This small Somerville brewery planned a ‘The Office’-themed trivia night. Mild chaos ensued.

"We had friends out in the Berkshires and New Hampshire tell us they were coming in for it."

Winter Hill Brewing in Somerville hosted a "The Office" trivia night Wednesday. Courtesy of Nick Murphy

Bears, beets, Battlestar Galactica… beers?

Yup, Winter Hill Brewing Company, a two-year-old brewery in Somerville, brought them all together Wednesday for a The Office-themed trivia night, complete with Dundie awards and yogurt-lid medals. The only problem? The idea was shaping up to be too popular for the small brewery’s own good.

Nick Murphy, Winter Hill’s “Account Manager/Marketing Dude” (yes, that’s his official title), says the idea originated when he was on a bike ride with his friend Andy, who was in the throes of an Office marathon. Like any other self-respecting super-fan of the acclaimed workplace sitcom, the two spent much of the ride yelling Michael Scott quotes back and forth at each other.


“After a few more bike rides and sort of one-upping each other on trivia knowledge, we thought that maybe some other people would be interested,” Murphy said.

Winter Hill’s Dundies first-place trivia award,

They were more than correct in that line of thinking.

Murphy took the idea to the rest of the brewery’s team, and, earlier this month, they announced they would be holding a The Office Trivia Night.

“Think you know what bear is best or the conversion rate of Stanley Nickels to Schrute Bucks?” read its Facebook event page, promising a night of deep-cut jokes for the show’s legions of fans.


Murphy says the initial response was encouraging, but then things began to snowball. Though not necessarily a novel idea (even in Boston, other bars have hosted The Office-inspired trivia before), for some reason the event was all over the place. Within a few weeks, it became clear it might be too much to handle for the brewery, which has a maximum capacity of 85 people.

“We had friends out in the Berkshires and New Hampshire tell us they were coming in for it,” Murphy said. “That was sort of when we knew we had something cool on our hands. We thought it would be a super packed night, we didn’t know it was going to blow up the way it did.”


More than 3,000 people said they were interested in the event on Facebook. The number who said they planned to attend topped out near 700, Murphy said. Even if only a fraction of the people who registered interested actually showed up, there would have been lines down the block.

“I kinda thought it would be a good night,” Murphy said. “But having close to 700 people coming, we were like, ‘OK, we need to figure this out.'”

Hoping to avoid upsetting regular customers and a potential public relations disaster, the brewery scrambled to find a way to handle the response. Murphy says they considered everything from a raffle to multiple seatings before settling on making the night a $20 ticketed event (with proceeds going to a local charity). They also announced they would hold a second The Office trivia night on May 14.

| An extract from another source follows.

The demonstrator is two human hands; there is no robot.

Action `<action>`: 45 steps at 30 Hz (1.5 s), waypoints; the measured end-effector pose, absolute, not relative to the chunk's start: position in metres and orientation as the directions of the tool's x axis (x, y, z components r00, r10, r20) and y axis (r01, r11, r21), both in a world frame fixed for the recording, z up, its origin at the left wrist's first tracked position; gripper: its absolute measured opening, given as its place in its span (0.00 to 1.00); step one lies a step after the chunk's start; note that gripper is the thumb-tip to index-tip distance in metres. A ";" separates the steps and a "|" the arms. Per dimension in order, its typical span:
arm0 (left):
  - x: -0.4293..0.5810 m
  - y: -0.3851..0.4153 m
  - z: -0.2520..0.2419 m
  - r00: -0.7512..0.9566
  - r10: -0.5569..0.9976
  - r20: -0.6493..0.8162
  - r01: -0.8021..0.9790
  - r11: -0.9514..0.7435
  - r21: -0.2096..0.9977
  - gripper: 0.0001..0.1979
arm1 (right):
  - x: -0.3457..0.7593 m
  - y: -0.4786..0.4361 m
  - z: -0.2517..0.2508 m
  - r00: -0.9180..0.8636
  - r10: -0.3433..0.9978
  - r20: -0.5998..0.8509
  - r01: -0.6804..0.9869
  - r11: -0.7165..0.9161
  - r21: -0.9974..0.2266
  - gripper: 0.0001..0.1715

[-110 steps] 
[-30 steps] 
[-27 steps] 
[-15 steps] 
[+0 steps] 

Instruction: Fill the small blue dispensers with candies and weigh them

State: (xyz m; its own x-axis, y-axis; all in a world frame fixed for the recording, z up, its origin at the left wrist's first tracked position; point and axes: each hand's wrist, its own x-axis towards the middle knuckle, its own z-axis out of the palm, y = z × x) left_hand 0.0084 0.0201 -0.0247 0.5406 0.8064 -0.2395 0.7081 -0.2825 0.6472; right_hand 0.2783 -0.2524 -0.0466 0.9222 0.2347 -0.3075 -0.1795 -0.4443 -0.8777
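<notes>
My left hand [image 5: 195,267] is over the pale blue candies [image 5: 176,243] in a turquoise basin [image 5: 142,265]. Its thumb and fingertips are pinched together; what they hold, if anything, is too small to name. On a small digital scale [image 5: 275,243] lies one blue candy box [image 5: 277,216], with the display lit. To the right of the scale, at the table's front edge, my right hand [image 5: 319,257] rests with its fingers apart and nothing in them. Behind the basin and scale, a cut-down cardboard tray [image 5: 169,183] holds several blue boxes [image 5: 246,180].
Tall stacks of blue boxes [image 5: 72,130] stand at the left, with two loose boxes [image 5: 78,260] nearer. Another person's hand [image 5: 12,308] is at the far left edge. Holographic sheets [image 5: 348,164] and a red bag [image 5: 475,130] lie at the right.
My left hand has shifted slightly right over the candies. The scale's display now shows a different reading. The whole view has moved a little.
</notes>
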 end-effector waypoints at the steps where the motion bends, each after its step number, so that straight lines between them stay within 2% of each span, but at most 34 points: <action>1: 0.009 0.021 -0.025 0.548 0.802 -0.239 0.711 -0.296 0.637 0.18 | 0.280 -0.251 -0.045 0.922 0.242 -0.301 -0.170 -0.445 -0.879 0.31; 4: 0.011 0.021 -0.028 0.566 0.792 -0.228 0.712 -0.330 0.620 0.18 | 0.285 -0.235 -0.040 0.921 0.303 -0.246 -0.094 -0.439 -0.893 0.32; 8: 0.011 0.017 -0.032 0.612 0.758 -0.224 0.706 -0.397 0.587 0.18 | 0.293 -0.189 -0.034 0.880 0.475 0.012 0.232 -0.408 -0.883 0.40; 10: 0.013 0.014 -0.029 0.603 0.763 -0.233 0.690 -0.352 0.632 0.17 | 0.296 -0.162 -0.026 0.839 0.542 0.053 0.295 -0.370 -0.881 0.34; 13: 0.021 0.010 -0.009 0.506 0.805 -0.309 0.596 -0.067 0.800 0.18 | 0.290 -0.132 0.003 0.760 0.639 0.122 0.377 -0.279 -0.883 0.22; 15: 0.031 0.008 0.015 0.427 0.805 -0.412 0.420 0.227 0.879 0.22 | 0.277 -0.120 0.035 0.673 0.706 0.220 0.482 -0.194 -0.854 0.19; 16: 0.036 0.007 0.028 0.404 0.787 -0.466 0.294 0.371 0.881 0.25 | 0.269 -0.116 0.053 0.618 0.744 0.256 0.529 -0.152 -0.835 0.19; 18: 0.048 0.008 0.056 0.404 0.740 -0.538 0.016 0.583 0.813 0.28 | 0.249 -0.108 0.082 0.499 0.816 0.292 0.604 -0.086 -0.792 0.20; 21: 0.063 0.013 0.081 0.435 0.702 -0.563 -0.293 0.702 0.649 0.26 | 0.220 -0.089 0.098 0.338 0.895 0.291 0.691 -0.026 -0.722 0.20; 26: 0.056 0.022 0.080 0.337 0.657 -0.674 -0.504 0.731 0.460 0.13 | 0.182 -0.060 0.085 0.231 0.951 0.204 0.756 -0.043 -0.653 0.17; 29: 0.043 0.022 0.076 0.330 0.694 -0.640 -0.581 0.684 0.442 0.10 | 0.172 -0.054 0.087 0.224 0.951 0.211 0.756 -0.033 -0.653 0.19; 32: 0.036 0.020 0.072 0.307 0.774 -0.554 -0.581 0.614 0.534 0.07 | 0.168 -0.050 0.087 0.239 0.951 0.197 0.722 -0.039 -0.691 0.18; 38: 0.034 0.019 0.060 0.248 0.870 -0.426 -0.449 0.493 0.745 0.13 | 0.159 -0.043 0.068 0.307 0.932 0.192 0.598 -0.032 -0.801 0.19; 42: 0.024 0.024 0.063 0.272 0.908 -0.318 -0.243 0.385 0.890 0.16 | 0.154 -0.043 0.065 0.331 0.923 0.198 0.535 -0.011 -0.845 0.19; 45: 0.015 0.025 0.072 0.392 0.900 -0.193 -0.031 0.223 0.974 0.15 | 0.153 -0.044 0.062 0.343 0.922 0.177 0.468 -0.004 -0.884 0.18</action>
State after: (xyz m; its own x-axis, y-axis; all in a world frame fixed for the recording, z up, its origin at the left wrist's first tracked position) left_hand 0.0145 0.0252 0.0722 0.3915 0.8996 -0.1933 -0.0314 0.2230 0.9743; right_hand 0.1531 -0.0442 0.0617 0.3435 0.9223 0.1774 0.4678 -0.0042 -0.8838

Winter Hill Brewing in Somerville.

However, when they sent out the ticket link last Monday, the rush of demand effectively crashed the Eventbrite page. Facebook users who said they clicked the second the link was posted complained they never even had the chance to buy a ticket.

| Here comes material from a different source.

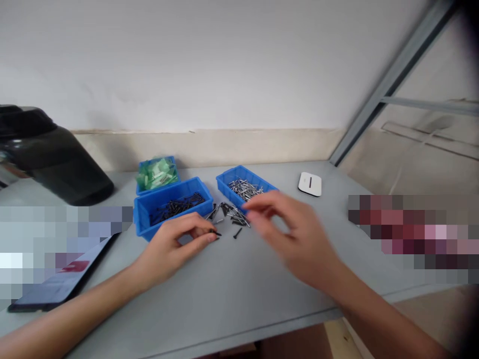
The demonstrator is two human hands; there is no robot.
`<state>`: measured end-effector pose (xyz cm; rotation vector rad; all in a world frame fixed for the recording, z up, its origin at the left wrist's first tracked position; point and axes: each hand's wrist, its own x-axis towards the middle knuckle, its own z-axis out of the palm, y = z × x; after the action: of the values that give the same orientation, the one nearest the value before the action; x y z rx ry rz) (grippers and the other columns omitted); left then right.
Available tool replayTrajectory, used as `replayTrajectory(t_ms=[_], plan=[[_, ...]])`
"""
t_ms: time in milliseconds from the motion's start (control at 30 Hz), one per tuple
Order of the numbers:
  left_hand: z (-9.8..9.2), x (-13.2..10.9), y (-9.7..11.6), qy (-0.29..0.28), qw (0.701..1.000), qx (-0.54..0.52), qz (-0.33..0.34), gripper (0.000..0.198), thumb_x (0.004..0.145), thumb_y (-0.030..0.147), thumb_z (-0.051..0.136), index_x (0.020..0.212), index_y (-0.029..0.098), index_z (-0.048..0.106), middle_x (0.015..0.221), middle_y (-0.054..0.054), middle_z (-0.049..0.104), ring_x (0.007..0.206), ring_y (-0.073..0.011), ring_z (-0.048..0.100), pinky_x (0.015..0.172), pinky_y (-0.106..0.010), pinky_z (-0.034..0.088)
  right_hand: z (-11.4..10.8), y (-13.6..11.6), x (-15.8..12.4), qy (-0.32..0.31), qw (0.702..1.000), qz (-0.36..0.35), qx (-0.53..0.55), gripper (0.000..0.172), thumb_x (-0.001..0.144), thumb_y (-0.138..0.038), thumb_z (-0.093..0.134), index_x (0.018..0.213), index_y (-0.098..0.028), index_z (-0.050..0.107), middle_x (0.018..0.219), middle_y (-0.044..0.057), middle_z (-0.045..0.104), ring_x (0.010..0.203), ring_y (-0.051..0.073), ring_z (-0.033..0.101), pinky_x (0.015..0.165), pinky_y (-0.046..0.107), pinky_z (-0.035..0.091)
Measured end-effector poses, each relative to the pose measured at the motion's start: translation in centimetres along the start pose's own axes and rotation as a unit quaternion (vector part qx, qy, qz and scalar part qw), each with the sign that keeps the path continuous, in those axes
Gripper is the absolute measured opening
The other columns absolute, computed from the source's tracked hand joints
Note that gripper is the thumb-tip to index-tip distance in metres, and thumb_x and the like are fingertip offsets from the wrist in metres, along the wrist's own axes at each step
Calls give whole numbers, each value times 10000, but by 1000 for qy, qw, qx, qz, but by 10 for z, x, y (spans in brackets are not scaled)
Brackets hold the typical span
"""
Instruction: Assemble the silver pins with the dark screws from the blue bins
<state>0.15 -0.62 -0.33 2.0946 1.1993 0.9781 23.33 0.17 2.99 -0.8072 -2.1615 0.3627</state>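
My left hand (179,239) is closed in a pinch on a black screw (216,232), just in front of the left blue bin. That bin (142,231) has many black screws (179,205) lying in it. A mixed pile of silver and black screws (228,212) is spread on the table between the two front bins. One loose black screw (237,233) lies a little nearer to me. My right hand (288,229) hovers by the pile and the near corner of the right blue bin (228,178), which holds silver screws (245,189). Motion blurs its fingertips; I cannot tell if they hold anything.
Behind the left bin stands a small blue bin (140,187) with green packets (159,172). A dark bottle (63,164) is at the left, above a tablet-like screen (71,274). A white square device (310,184) lies back right on the grey table (232,299). A metal frame (359,124) rises at the right.
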Motion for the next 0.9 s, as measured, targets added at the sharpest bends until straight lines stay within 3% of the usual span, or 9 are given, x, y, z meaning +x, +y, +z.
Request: replayTrajectory(t_ms=[167, 200, 367, 533, 700, 900], plan=[[-3, 1, -4, 24, 997, -67, -37, 155, 857, 303, 631, 754, 203, 690, 667, 17, 677, 601, -126, 603, 555, -206, 485, 29, 15, 32, -145, 986, -78, 24, 195, 982, -255, 476, 1078, -165, 620, 1010, 52, 679, 947, 157, 613, 831, 292, 492], [-5, 1, -5, 26, 995, -79, -49, 160, 858, 312, 630, 756, 202, 686, 639, 22, 667, 578, -122, 591, 544, -203, 477, 34, 18, 36, -148, 985, -88, 32, 207, 990, -251, 458, 1078, -160, 621, 1028, 60, 678, 951, 155, 611, 839, 293, 491], [-9, 2, -10, -6, 989, -125, -73, 184, 895, 337, 623, 782, 210, 693, 607, 31, 643, 578, -110, 581, 570, -195, 471, 43, 30, 27, -83, 980, -167, 76, 253, 1008, -204, 415, 1183, -155, 590, 1077, 71, 684, 1015, 135, 607, 937, 295, 484], [-3, 3, -15, -67, 975, -198, -80, 184, 885, 330, 657, 760, 199, 691, 644, 19, 653, 587, -108, 580, 570, -192, 486, 46, 36, 14, -93, 976, -199, 4, 272, 1015, -267, 431, 1160, -150, 628, 1051, 81, 679, 960, 145, 625, 885, 284, 507], [-2, 4, -19, -81, 969, -212, -102, 160, 875, 356, 682, 841, 205, 721, 655, 12, 661, 586, -109, 572, 569, -200, 487, 49, 41, 16, -28, 972, -230, -31, 238, 1017, -256, 443, 1058, -165, 659, 980, 52, 694, 900, 122, 621, 873, 255, 498], [-5, 4, -19, -55, 971, -204, -114, 234, 911, 406, 640, 803, 211, 711, 674, 8, 663, 604, -114, 577, 574, -207, 482, 44, 44, 21, 72, 976, -208, 3, 141, 969, -274, 566, 936, -165, 650, 868, 22, 695, 862, 107, 627, 841, 234, 502]])
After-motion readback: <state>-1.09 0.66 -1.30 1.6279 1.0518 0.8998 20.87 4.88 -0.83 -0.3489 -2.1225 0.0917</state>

“The website couldn’t handle the traffic and kept listing tickets as unavailable, booting people from checking out or not giving a response at all. In fact when I shared the ticket URL, I couldn’t even have gotten a ticket myself,” Murphy said.

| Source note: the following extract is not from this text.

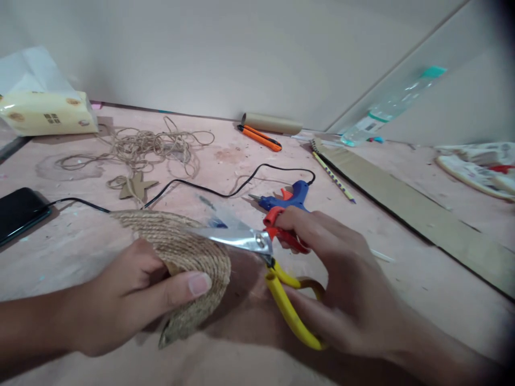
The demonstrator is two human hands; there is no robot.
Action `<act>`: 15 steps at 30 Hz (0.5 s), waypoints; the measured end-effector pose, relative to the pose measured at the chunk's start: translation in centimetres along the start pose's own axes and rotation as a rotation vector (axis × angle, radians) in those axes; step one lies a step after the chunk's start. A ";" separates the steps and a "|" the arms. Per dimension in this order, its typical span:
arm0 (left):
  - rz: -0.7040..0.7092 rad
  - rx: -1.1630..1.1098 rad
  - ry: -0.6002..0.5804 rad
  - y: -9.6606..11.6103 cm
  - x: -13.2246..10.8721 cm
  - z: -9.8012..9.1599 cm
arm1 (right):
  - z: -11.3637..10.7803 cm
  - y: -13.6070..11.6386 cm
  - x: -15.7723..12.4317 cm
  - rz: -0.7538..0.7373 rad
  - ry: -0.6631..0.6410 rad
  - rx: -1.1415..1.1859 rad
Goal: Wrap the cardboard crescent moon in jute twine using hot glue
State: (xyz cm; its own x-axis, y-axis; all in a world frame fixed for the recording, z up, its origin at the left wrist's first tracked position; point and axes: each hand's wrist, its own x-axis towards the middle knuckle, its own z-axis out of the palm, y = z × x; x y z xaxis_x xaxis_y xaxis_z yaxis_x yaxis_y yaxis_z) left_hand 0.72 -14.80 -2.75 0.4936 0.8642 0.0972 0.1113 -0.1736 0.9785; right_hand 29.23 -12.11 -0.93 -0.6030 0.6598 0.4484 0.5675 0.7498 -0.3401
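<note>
My left hand [140, 295] grips a curved piece wrapped in rows of jute twine [201, 249], thumb on top and fingers hidden beneath. My right hand [350, 279] is closed round the handles of a pair of scissors [245, 239], one handle red and the other yellow. The scissors' blades are apart, and the lower one lies across the twine piece's upper right part; the upper blade is blurred. I cannot tell whether a strand is between them. Just beyond my right hand lies a blue glue gun [281, 201] with a red trigger.
A tangle of twine [148, 147] and a cardboard star [139, 186] lie behind the twine piece. A black phone [20, 214], tissue pack [48, 115], orange cutter [261, 139], cardboard tube [273, 123], pencil [333, 177], cardboard strip [410, 203] and plastic bottle [390, 107] stand around.
</note>
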 end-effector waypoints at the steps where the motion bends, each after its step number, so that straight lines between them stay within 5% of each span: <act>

The result of the snafu was a stream of more than a hundred The Office fans in the comments, often venting their frustrations in show quotes and GIFs.


“Thanks for getting my hopes up Winter Hill Brewing Company,” one commenter wrote, invoking Michael Scott. “Why are you the [way] you are? I hate so much about the things that you choose to be.”

Murphy says the problem was accentuated due to the fact that they sold team tickets. While it ensured that people would be able to play with their friends, it also further limited the number of tickets available. As a fellow super-fan of the show, Murphy said he felt “awful” reading through each of the notes on Facebook.

Murphy said the brewery is working on a way to run the tickets for next month’s trivia night to make the process “a little more fair and accessible for everyone.”

But for all the hiccups, Murphy said things went “great” when the brewery opened its doors Wednesday night. If the premise of having a few beers and reminiscing about The Office with friends already sounds appealing, the addition of everything from the creative team names to the show-inspired T-shirts and playlist really made the event a night to behold, he said.

As they try to work out ticketing, Murphy says he doesn’t know if they’ll make The Office trivia a regular, recurring event, but it’s not for a lack of material.

“It seems we certainly could go on forever,” he said. “We have enough questions right now for two or three more nights, and that’s just based off of questions we’ve asked each other on our bike rides.”